Task to carry out — Which lines below hold the word "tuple"? Copy all of them.

<<<<

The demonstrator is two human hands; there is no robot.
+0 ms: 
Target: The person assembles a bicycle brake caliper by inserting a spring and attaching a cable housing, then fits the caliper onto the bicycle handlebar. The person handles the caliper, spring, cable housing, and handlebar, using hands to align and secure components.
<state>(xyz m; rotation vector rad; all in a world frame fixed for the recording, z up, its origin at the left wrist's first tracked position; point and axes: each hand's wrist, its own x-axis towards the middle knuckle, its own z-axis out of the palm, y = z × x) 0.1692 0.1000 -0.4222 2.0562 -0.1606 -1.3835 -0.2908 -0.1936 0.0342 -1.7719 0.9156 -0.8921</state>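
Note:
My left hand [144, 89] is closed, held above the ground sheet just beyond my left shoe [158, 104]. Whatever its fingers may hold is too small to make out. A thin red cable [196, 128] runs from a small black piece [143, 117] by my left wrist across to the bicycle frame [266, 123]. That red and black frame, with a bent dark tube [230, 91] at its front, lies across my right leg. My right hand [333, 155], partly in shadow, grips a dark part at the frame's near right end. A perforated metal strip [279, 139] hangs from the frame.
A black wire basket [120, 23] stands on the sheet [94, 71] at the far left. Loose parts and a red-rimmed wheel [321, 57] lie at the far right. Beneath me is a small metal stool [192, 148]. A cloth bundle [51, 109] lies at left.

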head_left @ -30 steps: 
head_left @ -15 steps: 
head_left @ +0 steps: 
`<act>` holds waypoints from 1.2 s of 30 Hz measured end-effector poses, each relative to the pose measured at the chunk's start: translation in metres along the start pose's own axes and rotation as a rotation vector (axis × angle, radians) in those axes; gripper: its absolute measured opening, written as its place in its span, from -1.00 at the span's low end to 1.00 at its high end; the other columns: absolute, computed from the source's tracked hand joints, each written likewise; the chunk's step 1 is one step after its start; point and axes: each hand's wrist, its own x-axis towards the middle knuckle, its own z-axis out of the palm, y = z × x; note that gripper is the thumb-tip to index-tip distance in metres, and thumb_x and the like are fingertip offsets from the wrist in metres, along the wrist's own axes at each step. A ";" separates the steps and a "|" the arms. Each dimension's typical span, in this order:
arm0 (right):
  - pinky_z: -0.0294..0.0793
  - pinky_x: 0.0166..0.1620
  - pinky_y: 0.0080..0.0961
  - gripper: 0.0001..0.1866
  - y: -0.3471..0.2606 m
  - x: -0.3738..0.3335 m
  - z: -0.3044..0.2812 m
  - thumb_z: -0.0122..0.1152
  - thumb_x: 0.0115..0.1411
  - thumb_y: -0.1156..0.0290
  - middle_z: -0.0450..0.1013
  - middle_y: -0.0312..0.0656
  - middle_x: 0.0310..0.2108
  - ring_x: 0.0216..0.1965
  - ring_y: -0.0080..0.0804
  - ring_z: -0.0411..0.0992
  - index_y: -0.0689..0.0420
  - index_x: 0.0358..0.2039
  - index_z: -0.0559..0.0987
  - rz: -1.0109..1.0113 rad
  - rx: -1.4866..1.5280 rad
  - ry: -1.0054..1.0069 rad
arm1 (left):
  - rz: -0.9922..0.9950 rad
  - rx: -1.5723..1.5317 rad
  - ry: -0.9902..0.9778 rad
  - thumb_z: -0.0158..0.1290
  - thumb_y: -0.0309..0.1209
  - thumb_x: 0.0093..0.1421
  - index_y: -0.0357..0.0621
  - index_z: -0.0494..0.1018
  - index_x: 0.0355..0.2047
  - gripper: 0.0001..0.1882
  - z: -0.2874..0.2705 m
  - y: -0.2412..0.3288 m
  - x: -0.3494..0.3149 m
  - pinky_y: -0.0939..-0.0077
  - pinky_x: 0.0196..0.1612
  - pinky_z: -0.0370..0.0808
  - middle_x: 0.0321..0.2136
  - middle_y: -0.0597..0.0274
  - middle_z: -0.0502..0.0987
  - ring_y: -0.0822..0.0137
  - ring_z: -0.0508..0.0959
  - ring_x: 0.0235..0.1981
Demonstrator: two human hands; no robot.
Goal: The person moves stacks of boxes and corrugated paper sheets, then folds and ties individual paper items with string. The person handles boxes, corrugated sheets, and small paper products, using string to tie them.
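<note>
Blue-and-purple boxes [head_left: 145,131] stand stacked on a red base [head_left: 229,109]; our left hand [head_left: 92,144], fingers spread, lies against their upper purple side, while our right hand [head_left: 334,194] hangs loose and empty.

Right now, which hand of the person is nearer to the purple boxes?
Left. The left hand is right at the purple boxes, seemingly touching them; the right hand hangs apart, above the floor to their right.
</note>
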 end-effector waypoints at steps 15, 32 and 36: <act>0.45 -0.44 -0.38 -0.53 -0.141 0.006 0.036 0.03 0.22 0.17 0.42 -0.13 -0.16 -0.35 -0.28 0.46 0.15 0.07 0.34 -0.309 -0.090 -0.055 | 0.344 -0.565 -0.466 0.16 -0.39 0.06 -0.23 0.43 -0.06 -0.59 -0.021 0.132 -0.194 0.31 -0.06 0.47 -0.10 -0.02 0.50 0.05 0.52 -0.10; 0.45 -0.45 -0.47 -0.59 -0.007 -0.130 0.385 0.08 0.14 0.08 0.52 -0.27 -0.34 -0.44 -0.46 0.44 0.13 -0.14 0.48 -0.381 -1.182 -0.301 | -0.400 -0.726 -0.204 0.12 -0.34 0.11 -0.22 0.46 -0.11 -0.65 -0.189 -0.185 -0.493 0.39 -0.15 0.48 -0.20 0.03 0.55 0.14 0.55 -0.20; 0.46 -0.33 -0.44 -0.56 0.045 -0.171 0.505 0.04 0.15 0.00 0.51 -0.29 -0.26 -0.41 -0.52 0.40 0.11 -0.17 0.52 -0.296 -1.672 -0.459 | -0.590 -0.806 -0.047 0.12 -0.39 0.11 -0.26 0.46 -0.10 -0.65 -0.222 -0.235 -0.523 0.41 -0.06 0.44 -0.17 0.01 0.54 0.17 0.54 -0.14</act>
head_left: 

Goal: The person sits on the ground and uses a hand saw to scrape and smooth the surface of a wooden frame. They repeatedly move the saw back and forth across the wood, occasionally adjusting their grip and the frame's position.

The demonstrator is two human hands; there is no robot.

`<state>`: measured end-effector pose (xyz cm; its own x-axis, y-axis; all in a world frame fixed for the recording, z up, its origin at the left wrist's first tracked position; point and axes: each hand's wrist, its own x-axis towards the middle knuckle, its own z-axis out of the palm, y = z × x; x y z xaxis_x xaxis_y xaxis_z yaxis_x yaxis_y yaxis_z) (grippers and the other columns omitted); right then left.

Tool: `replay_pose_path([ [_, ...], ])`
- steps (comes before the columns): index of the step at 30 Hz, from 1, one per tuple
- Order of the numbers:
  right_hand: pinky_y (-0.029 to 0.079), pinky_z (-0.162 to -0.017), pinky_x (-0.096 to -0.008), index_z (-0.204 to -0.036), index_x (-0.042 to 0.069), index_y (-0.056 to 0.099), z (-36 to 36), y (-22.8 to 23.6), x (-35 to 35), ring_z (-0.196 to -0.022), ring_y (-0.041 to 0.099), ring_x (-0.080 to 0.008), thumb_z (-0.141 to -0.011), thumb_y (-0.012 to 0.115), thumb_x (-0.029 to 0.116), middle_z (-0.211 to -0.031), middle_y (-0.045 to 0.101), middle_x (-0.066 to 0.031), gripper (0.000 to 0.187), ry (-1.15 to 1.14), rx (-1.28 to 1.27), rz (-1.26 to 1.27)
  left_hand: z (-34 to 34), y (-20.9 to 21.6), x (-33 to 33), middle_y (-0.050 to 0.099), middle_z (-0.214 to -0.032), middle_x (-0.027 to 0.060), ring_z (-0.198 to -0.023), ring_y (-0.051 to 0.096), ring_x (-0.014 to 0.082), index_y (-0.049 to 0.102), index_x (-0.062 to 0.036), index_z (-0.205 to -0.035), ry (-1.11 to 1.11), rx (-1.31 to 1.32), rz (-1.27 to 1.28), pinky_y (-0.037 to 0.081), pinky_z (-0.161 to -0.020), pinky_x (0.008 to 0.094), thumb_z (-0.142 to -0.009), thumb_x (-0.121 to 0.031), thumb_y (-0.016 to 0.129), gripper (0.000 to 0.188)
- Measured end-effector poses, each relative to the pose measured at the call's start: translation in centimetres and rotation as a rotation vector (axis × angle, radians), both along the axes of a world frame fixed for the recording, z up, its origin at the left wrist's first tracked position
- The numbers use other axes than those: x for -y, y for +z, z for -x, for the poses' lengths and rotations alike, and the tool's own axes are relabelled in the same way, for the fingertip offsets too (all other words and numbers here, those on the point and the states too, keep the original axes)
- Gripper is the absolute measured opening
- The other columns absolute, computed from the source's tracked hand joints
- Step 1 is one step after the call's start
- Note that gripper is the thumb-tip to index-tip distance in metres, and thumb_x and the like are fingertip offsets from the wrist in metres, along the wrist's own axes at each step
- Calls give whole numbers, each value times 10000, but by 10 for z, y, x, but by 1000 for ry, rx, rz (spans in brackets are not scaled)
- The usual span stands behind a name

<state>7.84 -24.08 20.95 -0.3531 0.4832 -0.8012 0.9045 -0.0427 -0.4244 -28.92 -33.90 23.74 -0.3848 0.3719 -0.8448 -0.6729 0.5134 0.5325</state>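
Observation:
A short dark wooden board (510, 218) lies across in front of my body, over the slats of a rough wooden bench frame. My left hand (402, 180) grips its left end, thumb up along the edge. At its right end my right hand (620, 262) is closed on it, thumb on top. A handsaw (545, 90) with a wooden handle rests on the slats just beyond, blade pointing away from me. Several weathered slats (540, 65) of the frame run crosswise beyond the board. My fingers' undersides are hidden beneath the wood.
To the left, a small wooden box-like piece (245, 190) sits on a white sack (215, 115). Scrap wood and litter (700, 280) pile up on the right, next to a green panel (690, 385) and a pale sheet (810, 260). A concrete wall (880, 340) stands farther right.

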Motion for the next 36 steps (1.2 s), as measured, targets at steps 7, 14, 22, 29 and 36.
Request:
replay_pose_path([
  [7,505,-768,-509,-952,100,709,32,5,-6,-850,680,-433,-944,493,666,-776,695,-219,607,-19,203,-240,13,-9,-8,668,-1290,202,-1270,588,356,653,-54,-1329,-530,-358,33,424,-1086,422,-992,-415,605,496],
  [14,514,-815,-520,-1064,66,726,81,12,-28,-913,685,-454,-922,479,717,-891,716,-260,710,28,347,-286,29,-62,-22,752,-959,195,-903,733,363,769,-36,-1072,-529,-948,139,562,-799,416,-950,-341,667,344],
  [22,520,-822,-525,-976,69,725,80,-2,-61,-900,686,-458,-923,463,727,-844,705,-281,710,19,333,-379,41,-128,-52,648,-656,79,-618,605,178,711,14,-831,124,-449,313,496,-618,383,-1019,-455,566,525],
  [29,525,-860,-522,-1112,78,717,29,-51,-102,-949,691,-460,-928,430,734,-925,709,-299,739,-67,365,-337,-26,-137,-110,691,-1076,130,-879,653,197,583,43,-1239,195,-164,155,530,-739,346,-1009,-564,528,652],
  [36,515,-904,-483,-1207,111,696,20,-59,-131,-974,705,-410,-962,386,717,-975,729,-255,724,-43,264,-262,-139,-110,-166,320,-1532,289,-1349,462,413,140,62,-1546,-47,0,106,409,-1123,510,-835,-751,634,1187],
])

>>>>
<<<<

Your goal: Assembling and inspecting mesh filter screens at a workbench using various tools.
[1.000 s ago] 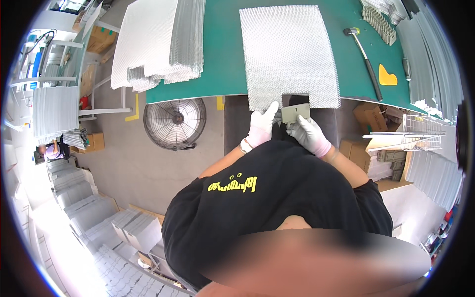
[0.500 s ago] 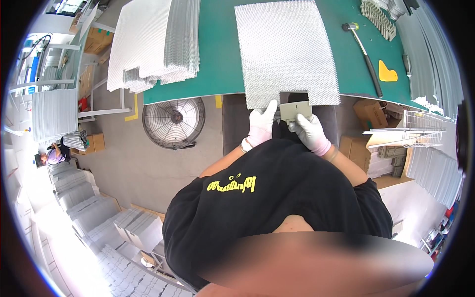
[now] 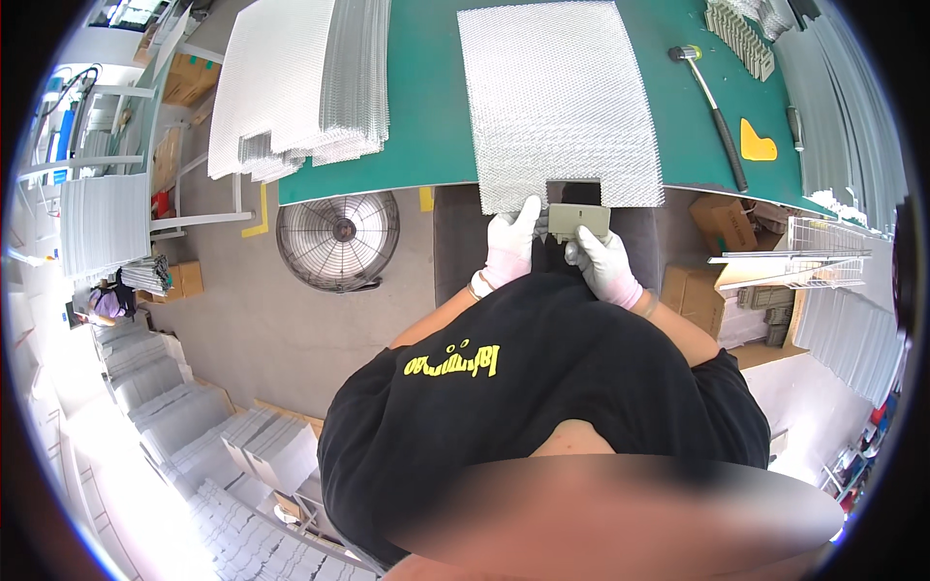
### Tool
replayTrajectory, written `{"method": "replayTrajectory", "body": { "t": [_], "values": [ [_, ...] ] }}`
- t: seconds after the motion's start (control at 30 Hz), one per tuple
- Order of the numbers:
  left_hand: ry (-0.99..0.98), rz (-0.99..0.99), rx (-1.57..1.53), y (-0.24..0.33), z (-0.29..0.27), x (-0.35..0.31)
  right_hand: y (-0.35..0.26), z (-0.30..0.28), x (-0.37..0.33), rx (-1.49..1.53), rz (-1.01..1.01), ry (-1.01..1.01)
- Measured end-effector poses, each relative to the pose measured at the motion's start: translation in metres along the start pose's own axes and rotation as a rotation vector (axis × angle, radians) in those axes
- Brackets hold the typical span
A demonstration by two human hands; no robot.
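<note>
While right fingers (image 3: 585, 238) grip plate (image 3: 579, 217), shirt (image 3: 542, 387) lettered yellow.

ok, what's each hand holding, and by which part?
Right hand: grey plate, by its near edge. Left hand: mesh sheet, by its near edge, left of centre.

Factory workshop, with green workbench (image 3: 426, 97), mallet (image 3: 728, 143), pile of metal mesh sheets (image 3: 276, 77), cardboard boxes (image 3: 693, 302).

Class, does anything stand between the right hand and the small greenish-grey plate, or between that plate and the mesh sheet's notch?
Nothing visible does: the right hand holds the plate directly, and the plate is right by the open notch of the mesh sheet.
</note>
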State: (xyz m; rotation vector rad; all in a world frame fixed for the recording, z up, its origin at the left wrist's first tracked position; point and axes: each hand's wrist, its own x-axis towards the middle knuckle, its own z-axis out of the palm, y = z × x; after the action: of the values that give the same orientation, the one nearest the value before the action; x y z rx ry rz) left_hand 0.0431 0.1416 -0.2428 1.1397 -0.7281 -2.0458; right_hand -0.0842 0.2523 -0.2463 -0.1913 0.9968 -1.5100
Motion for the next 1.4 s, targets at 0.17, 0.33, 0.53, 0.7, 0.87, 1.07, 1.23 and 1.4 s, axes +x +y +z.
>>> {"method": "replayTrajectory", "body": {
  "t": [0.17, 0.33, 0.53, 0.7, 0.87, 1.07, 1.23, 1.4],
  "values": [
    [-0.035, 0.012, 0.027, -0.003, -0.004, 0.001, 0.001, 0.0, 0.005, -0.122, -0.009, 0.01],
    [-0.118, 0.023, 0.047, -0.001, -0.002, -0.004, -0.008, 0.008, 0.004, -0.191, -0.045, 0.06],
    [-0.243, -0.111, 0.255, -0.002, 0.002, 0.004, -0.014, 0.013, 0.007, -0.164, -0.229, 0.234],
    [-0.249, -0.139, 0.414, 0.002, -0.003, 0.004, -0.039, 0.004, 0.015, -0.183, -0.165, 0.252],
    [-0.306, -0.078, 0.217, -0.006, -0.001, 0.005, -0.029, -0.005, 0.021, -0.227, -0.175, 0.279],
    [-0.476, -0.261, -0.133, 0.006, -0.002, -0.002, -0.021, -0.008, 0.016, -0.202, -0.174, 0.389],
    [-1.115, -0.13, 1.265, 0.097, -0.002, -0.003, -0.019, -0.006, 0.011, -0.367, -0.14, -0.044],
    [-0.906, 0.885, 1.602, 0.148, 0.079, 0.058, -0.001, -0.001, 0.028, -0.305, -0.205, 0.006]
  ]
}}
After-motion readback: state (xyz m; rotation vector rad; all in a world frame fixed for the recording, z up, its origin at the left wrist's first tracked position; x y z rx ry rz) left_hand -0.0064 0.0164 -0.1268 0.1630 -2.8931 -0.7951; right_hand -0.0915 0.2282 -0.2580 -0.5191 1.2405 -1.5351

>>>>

Exercise answer —
- steps (comes before the columns): index of the step at 30 Hz, from 1, one per tuple
- t: seconds after the motion's start (control at 30 Hz), one per tuple

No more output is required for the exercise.